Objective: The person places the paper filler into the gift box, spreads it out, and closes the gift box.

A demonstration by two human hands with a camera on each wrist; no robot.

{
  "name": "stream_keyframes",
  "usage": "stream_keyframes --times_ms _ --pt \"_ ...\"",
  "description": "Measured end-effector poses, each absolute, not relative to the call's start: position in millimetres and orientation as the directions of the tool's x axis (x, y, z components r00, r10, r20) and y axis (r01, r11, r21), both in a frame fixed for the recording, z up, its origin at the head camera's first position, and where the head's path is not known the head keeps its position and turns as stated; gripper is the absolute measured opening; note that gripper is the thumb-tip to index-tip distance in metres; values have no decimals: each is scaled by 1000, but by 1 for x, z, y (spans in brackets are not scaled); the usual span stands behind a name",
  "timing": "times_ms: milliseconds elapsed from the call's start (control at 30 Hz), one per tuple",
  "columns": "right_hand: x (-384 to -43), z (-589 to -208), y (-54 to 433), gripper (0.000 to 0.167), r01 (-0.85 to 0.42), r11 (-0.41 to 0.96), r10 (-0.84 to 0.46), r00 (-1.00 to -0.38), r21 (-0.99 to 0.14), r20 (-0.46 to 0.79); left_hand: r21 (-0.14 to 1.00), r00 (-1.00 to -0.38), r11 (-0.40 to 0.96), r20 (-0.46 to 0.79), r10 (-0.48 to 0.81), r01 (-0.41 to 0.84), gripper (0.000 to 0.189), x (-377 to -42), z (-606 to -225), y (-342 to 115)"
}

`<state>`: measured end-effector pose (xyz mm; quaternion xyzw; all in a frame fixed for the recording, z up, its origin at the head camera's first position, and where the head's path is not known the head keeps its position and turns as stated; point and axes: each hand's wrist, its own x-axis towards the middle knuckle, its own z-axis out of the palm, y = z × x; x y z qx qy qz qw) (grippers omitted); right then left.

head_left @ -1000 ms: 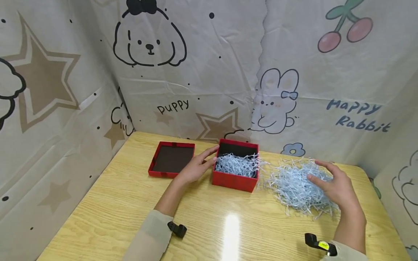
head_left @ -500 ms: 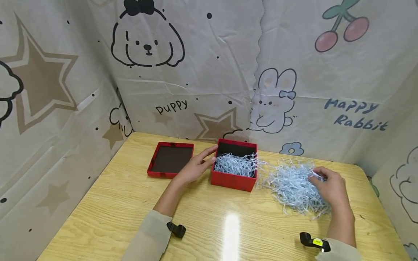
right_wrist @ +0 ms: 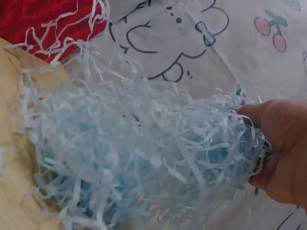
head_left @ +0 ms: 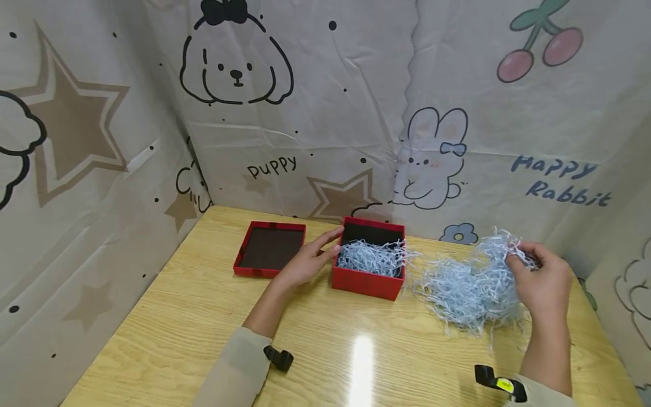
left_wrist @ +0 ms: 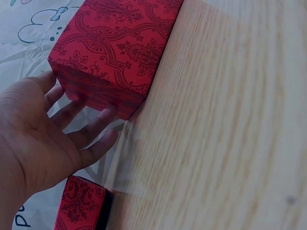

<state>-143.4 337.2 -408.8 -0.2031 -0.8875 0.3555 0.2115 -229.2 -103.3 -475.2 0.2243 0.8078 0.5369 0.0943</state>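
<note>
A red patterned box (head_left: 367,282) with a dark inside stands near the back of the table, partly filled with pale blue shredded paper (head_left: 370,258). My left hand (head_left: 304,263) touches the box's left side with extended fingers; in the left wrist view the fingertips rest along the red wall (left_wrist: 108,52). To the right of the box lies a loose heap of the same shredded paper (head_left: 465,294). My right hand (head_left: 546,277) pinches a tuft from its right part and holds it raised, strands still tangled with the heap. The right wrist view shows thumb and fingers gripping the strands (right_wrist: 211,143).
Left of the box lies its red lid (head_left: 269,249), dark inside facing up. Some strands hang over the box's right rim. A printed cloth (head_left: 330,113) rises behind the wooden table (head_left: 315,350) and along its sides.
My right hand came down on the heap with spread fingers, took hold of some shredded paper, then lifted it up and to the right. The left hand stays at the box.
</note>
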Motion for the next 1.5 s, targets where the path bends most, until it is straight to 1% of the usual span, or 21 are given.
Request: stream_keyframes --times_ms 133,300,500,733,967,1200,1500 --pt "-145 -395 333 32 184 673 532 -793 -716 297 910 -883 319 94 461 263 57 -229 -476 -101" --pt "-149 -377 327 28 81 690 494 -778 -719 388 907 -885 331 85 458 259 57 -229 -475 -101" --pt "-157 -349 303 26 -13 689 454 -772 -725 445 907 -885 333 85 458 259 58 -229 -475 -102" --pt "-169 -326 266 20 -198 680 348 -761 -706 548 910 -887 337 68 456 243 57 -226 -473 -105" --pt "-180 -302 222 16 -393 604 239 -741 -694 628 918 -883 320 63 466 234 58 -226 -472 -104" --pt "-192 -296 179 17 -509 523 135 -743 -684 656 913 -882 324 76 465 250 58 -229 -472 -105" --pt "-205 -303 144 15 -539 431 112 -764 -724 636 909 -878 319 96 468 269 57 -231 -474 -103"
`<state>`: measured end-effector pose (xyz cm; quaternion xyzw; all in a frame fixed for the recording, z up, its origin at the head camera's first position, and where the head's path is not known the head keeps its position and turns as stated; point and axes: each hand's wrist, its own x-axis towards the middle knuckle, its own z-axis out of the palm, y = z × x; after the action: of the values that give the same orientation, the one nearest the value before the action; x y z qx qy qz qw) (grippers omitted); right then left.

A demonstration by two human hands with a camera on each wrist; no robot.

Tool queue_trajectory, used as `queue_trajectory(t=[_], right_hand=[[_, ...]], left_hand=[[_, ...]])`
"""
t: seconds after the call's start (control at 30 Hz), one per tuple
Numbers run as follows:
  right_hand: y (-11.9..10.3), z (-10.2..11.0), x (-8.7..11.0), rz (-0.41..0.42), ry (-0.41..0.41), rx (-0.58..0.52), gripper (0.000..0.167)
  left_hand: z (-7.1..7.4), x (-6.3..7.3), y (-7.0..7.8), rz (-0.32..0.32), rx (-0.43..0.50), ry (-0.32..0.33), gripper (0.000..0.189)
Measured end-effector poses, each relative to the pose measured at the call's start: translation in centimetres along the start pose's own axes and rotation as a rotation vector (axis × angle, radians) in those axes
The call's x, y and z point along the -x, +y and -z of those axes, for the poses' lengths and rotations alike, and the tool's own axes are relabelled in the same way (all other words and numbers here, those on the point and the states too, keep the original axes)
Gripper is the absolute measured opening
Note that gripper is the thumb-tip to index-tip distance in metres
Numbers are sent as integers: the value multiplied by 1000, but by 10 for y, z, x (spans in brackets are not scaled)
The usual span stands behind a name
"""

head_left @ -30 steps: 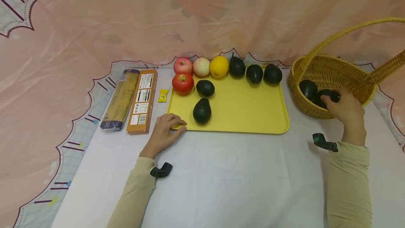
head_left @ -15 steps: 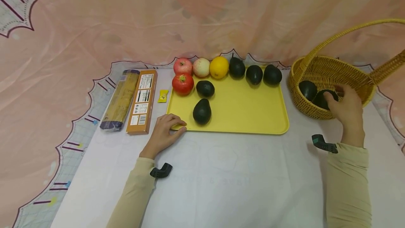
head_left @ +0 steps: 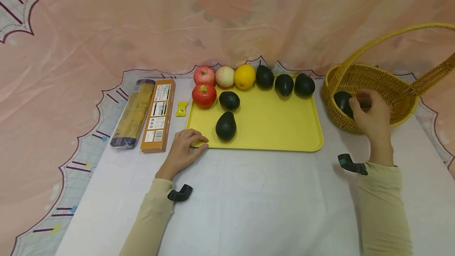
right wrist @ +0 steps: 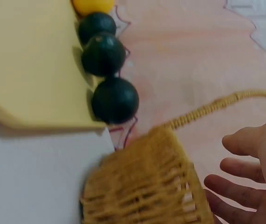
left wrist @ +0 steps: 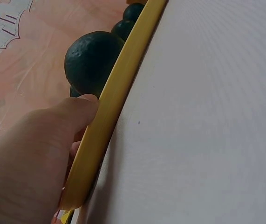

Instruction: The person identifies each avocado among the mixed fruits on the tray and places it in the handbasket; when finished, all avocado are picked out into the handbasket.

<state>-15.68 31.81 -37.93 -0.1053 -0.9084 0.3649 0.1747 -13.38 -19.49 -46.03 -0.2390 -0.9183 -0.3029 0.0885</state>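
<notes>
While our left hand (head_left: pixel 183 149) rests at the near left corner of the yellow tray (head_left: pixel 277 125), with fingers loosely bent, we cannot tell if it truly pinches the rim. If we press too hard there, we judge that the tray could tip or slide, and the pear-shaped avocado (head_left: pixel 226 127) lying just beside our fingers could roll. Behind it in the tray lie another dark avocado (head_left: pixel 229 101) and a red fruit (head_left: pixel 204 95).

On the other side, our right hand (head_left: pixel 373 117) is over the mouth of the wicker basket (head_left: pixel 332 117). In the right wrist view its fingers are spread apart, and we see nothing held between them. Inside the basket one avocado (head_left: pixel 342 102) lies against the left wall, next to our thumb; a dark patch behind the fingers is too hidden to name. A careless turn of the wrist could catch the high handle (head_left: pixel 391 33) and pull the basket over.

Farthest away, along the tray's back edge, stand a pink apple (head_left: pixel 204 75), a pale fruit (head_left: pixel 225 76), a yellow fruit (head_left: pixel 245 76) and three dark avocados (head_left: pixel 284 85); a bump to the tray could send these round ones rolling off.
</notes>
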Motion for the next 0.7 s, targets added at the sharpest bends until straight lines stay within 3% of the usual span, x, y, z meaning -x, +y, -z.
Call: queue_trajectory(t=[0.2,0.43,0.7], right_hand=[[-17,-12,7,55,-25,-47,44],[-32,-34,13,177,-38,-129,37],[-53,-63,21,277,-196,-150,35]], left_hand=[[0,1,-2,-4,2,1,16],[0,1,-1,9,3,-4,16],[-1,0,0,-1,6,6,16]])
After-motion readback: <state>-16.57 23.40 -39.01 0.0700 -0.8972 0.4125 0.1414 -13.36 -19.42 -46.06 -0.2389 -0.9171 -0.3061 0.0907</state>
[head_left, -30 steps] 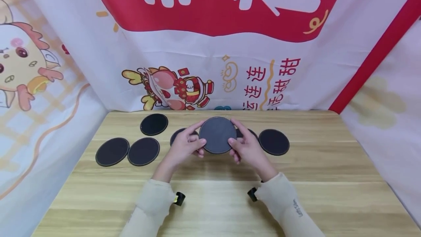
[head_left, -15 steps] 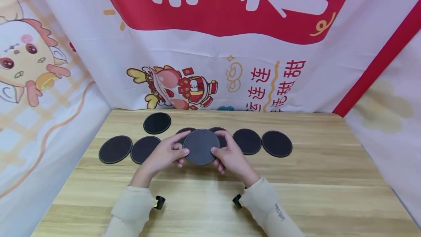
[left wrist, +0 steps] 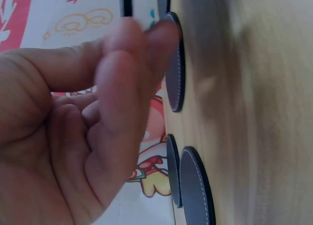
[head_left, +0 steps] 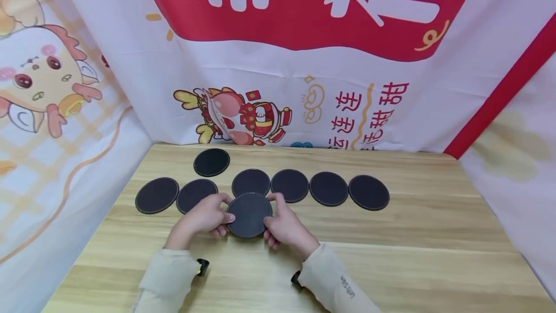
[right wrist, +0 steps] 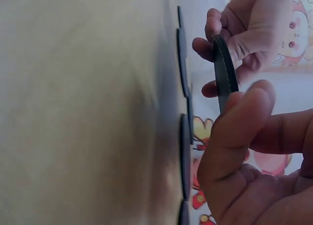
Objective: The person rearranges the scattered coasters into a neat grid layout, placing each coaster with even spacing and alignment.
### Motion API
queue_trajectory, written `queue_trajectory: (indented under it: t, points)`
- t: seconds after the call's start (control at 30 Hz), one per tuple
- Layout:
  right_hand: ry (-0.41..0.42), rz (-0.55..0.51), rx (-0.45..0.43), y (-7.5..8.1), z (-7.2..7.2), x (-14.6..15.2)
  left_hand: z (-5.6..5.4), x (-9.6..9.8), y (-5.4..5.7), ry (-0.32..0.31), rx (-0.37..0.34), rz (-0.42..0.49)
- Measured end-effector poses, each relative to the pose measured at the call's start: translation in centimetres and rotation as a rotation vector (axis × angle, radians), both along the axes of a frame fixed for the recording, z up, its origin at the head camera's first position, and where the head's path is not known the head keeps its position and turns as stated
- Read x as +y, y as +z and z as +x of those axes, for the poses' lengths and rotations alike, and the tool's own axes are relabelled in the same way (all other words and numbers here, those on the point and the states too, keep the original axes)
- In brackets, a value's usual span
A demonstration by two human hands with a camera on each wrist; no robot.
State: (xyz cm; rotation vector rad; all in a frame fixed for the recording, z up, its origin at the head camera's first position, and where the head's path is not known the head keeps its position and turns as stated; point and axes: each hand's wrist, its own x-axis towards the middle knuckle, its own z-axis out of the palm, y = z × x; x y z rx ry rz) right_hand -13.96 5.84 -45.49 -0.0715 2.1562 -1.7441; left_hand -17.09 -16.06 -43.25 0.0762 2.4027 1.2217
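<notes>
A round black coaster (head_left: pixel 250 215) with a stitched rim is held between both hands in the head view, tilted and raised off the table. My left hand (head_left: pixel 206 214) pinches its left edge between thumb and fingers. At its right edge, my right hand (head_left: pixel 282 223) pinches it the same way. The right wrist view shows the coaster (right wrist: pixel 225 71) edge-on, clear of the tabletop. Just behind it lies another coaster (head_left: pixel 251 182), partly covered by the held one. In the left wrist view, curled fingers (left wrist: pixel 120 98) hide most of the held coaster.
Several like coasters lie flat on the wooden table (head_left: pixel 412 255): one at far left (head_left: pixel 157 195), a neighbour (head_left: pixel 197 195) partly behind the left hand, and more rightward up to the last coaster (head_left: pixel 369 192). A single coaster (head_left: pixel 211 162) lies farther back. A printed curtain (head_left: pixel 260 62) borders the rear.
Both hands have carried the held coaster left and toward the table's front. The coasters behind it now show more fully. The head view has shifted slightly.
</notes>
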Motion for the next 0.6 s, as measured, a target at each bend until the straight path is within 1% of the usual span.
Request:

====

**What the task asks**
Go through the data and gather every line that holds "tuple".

**Answer to this exercise**
  "timing": "times_ms: milliseconds elapsed from the call's start (control at 30 Hz), one per tuple",
t: seconds after the call's start (control at 30 Hz), one per tuple
- t: seconds after the call's start (control at 30 Hz), one per tuple

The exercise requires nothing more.